**Task to carry out**
Write back every record verbatim.

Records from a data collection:
---+---
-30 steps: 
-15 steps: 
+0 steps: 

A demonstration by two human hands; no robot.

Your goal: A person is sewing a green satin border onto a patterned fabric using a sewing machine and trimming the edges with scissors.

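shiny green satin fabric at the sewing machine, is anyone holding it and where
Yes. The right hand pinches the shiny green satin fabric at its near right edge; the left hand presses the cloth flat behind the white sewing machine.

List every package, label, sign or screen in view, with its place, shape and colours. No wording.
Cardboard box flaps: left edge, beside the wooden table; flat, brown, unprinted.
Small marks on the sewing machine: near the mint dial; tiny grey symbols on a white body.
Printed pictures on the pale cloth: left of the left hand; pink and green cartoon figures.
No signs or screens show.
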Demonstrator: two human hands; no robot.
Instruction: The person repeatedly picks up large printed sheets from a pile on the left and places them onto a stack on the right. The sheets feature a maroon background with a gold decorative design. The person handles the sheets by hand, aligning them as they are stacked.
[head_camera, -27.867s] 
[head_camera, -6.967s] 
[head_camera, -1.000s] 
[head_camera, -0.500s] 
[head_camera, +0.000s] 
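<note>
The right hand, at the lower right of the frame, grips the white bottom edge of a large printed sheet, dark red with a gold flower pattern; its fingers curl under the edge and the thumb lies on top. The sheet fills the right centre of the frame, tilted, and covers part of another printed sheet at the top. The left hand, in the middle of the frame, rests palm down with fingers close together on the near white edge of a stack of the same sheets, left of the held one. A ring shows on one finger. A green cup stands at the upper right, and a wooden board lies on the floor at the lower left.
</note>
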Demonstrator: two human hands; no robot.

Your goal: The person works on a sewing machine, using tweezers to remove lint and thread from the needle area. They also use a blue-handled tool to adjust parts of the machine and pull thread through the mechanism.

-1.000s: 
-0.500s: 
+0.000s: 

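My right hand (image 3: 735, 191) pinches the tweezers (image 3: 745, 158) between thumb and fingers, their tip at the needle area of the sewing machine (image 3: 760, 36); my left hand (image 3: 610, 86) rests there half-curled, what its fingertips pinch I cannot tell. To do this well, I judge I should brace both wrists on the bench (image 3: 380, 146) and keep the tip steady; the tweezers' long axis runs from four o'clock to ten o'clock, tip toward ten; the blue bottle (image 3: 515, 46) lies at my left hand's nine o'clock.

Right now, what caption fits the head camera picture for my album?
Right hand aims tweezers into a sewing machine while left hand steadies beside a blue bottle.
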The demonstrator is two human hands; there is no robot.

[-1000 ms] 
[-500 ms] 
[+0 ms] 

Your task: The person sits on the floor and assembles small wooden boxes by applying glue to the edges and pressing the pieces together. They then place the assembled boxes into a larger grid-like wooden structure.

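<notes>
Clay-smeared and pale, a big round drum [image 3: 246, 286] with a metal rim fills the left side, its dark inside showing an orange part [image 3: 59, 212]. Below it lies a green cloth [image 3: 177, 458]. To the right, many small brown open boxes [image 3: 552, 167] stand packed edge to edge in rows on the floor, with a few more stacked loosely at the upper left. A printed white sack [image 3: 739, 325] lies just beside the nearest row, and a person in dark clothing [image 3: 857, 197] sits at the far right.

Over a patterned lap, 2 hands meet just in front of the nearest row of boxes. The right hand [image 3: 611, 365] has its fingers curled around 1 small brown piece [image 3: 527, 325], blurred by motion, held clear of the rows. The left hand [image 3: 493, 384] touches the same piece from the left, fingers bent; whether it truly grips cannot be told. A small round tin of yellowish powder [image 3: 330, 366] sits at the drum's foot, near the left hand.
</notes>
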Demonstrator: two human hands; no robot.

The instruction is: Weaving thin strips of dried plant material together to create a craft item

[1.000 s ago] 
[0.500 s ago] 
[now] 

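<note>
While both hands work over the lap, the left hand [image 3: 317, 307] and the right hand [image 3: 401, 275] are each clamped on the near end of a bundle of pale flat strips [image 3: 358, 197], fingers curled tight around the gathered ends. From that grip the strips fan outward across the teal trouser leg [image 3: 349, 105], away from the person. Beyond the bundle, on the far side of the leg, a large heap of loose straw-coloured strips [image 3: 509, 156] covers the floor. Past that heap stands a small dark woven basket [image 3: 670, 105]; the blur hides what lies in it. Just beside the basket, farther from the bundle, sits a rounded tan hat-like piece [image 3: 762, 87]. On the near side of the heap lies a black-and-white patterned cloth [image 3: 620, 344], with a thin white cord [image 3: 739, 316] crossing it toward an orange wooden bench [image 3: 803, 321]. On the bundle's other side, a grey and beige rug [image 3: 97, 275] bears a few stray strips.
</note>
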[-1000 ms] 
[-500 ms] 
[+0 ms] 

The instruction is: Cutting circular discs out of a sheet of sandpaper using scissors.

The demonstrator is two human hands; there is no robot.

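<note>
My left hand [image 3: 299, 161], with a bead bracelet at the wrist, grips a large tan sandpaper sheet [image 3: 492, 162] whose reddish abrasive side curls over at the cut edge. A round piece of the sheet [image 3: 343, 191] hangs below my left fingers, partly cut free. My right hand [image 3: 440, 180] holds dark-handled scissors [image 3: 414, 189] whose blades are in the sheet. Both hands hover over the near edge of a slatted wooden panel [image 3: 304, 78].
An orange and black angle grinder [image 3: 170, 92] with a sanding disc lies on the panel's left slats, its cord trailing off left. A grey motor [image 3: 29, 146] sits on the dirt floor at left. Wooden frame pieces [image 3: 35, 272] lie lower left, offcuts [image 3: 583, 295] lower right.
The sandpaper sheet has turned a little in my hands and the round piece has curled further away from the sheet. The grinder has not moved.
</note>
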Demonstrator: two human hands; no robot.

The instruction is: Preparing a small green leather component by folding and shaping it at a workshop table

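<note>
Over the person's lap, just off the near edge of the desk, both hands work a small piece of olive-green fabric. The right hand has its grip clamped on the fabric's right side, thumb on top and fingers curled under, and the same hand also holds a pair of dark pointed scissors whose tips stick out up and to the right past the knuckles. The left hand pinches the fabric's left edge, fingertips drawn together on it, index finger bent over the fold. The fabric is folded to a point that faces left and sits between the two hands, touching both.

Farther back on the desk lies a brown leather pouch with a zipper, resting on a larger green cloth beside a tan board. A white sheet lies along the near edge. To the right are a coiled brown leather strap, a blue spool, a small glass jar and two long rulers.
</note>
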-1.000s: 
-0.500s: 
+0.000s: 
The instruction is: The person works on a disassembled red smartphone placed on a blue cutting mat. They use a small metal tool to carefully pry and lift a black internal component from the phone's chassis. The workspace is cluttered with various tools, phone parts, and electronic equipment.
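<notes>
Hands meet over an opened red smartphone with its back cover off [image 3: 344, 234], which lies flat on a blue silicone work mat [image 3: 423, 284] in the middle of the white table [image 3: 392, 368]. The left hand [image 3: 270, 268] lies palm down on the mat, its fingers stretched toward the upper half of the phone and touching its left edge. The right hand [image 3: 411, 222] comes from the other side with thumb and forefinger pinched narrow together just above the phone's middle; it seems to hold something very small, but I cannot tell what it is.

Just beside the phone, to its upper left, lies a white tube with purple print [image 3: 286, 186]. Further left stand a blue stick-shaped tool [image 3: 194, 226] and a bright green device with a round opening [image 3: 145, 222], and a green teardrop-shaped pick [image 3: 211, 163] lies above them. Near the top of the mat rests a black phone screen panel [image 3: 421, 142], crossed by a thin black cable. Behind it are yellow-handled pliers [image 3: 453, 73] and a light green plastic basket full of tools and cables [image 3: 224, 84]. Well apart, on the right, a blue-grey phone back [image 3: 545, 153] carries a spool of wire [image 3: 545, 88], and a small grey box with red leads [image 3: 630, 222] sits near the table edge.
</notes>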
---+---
**Exercise solution**
-30 steps: 
-15 steps: 
+0 steps: 

A demonstration by two human hands; no robot.

Your goal: A person is sewing a green satin border onto a patterned fabric using a sewing machine and trimming the edges with scissors.

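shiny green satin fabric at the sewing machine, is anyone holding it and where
Yes. The right hand pinches the shiny green satin fabric at its near right edge; the left hand presses the cloth flat behind the white sewing machine.

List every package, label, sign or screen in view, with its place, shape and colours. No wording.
Cardboard box flaps: left edge, beside the wooden table; flat, brown, unprinted.
Small marks on the sewing machine: near the mint dial; tiny grey symbols on a white body.
Printed pictures on the pale cloth: left of the left hand; pink and green cartoon figures.
No signs or screens show.
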Demonstrator: two human hands; no robot.
Instruction: The person repeatedly picks up large printed sheets from a pile on the left and places them onto a stack on the right. The sheets feature a maroon background with a gold decorative design. The person handles the sheets by hand, aligning them as they are stacked.
[head_camera, -27.867s] 
[head_camera, -6.967s] 
[head_camera, -1.000s] 
[head_camera, -0.500s] 
[head_camera, +0.000s] 
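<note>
The right hand, at the lower right of the frame, grips the white bottom edge of a large printed sheet, dark red with a gold flower pattern; its fingers curl under the edge and the thumb lies on top. The sheet fills the right centre of the frame, tilted, and covers part of another printed sheet at the top. The left hand, in the middle of the frame, rests palm down with fingers close together on the near white edge of a stack of the same sheets, left of the held one. A ring shows on one finger. A green cup stands at the upper right, and a wooden board lies on the floor at the lower left.
</note>
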Demonstrator: two human hands; no robot.

Your goal: The person works on a sewing machine, using tweezers to remove lint and thread from the needle area. They also use a blue-handled tool to adjust parts of the machine and pull thread through the mechanism.

-1.000s: 
-0.500s: 
+0.000s: 

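My right hand (image 3: 735, 191) pinches the tweezers (image 3: 745, 158) between thumb and fingers, their tip at the needle area of the sewing machine (image 3: 760, 36); my left hand (image 3: 610, 86) rests there half-curled, what its fingertips pinch I cannot tell. To do this well, I judge I should brace both wrists on the bench (image 3: 380, 146) and keep the tip steady; the tweezers' long axis runs from four o'clock to ten o'clock, tip toward ten; the blue bottle (image 3: 515, 46) lies at my left hand's nine o'clock.

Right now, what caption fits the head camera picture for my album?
Right hand aims tweezers into a sewing machine while left hand steadies beside a blue bottle.
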The demonstrator is two human hands; there is no robot.

[-1000 ms] 
[-500 ms] 
[+0 ms] 

Your task: The person sits on the floor and assembles small wooden boxes by applying glue to the edges and pressing the pieces together. They then place the assembled boxes into a larger grid-like wooden structure.

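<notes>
Clay-smeared and pale, a big round drum [image 3: 246, 286] with a metal rim fills the left side, its dark inside showing an orange part [image 3: 59, 212]. Below it lies a green cloth [image 3: 177, 458]. To the right, many small brown open boxes [image 3: 552, 167] stand packed edge to edge in rows on the floor, with a few more stacked loosely at the upper left. A printed white sack [image 3: 739, 325] lies just beside the nearest row, and a person in dark clothing [image 3: 857, 197] sits at the far right.

Over a patterned lap, 2 hands meet just in front of the nearest row of boxes. The right hand [image 3: 611, 365] has its fingers curled around 1 small brown piece [image 3: 527, 325], blurred by motion, held clear of the rows. The left hand [image 3: 493, 384] touches the same piece from the left, fingers bent; whether it truly grips cannot be told. A small round tin of yellowish powder [image 3: 330, 366] sits at the drum's foot, near the left hand.
</notes>
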Demonstrator: two human hands; no robot.

The instruction is: Weaving thin strips of dried plant material together to create a craft item

[1.000 s ago] 
[0.500 s ago] 
[now] 

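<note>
While both hands work over the lap, the left hand [image 3: 317, 307] and the right hand [image 3: 401, 275] are each clamped on the near end of a bundle of pale flat strips [image 3: 358, 197], fingers curled tight around the gathered ends. From that grip the strips fan outward across the teal trouser leg [image 3: 349, 105], away from the person. Beyond the bundle, on the far side of the leg, a large heap of loose straw-coloured strips [image 3: 509, 156] covers the floor. Past that heap stands a small dark woven basket [image 3: 670, 105]; the blur hides what lies in it. Just beside the basket, farther from the bundle, sits a rounded tan hat-like piece [image 3: 762, 87]. On the near side of the heap lies a black-and-white patterned cloth [image 3: 620, 344], with a thin white cord [image 3: 739, 316] crossing it toward an orange wooden bench [image 3: 803, 321]. On the bundle's other side, a grey and beige rug [image 3: 97, 275] bears a few stray strips.
</note>
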[-1000 ms] 
[-500 ms] 
[+0 ms] 

The instruction is: Cutting circular discs out of a sheet of sandpaper using scissors.

The demonstrator is two human hands; there is no robot.

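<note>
My left hand [image 3: 299, 161], with a bead bracelet at the wrist, grips a large tan sandpaper sheet [image 3: 492, 162] whose reddish abrasive side curls over at the cut edge. A round piece of the sheet [image 3: 343, 191] hangs below my left fingers, partly cut free. My right hand [image 3: 440, 180] holds dark-handled scissors [image 3: 414, 189] whose blades are in the sheet. Both hands hover over the near edge of a slatted wooden panel [image 3: 304, 78].
An orange and black angle grinder [image 3: 170, 92] with a sanding disc lies on the panel's left slats, its cord trailing off left. A grey motor [image 3: 29, 146] sits on the dirt floor at left. Wooden frame pieces [image 3: 35, 272] lie lower left, offcuts [image 3: 583, 295] lower right.
The sandpaper sheet has turned a little in my hands and the round piece has curled further away from the sheet. The grinder has not moved.
</note>
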Demonstrator: two human hands; no robot.

The instruction is: Preparing a small green leather component by folding and shaping it at a workshop table

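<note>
Over the person's lap, just off the near edge of the desk, both hands work a small piece of olive-green fabric. The right hand has its grip clamped on the fabric's right side, thumb on top and fingers curled under, and the same hand also holds a pair of dark pointed scissors whose tips stick out up and to the right past the knuckles. The left hand pinches the fabric's left edge, fingertips drawn together on it, index finger bent over the fold. The fabric is folded to a point that faces left and sits between the two hands, touching both.

Farther back on the desk lies a brown leather pouch with a zipper, resting on a larger green cloth beside a tan board. A white sheet lies along the near edge. To the right are a coiled brown leather strap, a blue spool, a small glass jar and two long rulers.
</note>
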-1.000s: 
-0.500s: 
+0.000s: 
The instruction is: The person works on a disassembled red smartphone placed on a blue cutting mat. They use a small metal tool to carefully pry and lift a black internal component from the phone's chassis. The workspace is cluttered with various tools, phone parts, and electronic equipment.
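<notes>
Hands meet over an opened red smartphone with its back cover off [image 3: 344, 234], which lies flat on a blue silicone work mat [image 3: 423, 284] in the middle of the white table [image 3: 392, 368]. The left hand [image 3: 270, 268] lies palm down on the mat, its fingers stretched toward the upper half of the phone and touching its left edge. The right hand [image 3: 411, 222] comes from the other side with thumb and forefinger pinched narrow together just above the phone's middle; it seems to hold something very small, but I cannot tell what it is.

Just beside the phone, to its upper left, lies a white tube with purple print [image 3: 286, 186]. Further left stand a blue stick-shaped tool [image 3: 194, 226] and a bright green device with a round opening [image 3: 145, 222], and a green teardrop-shaped pick [image 3: 211, 163] lies above them. Near the top of the mat rests a black phone screen panel [image 3: 421, 142], crossed by a thin black cable. Behind it are yellow-handled pliers [image 3: 453, 73] and a light green plastic basket full of tools and cables [image 3: 224, 84]. Well apart, on the right, a blue-grey phone back [image 3: 545, 153] carries a spool of wire [image 3: 545, 88], and a small grey box with red leads [image 3: 630, 222] sits near the table edge.
</notes>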

The output has nothing more to it.